ABOUT THIS TASK. Write the data out again, character for character, with no images.
++++ GIVEN MATERIAL ++++
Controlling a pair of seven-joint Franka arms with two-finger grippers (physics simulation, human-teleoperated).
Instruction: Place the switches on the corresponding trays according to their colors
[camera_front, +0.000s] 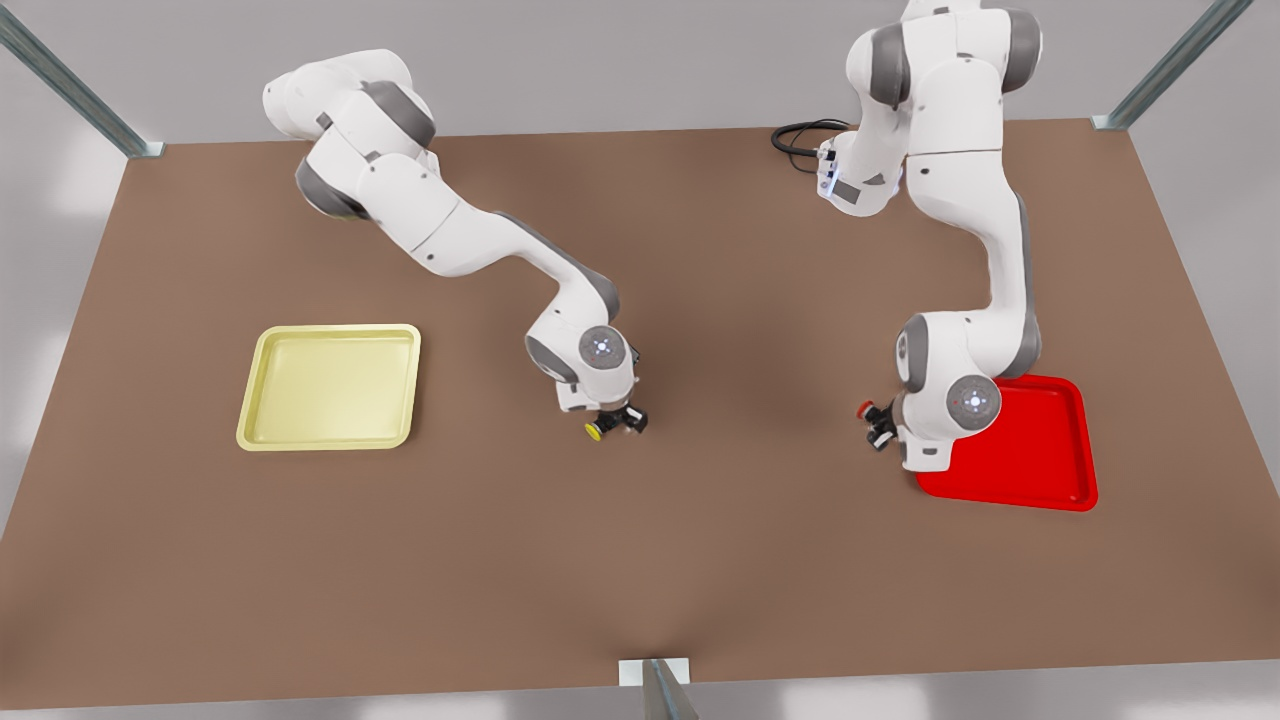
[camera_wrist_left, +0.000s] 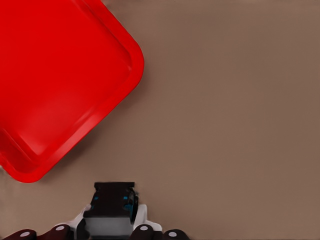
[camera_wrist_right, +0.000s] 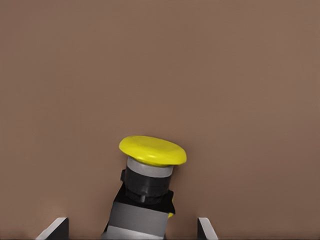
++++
TASK RESPONSE.
Controlling a pair of seven-joint Franka arms with two-finger grippers (physics simulation, human-teleoperated).
Instruction: Place the switches on the corresponding trays according to their colors
[camera_front, +0.000s] 
[camera_wrist_left, +0.000s] 
[camera_wrist_right, +0.000s] 

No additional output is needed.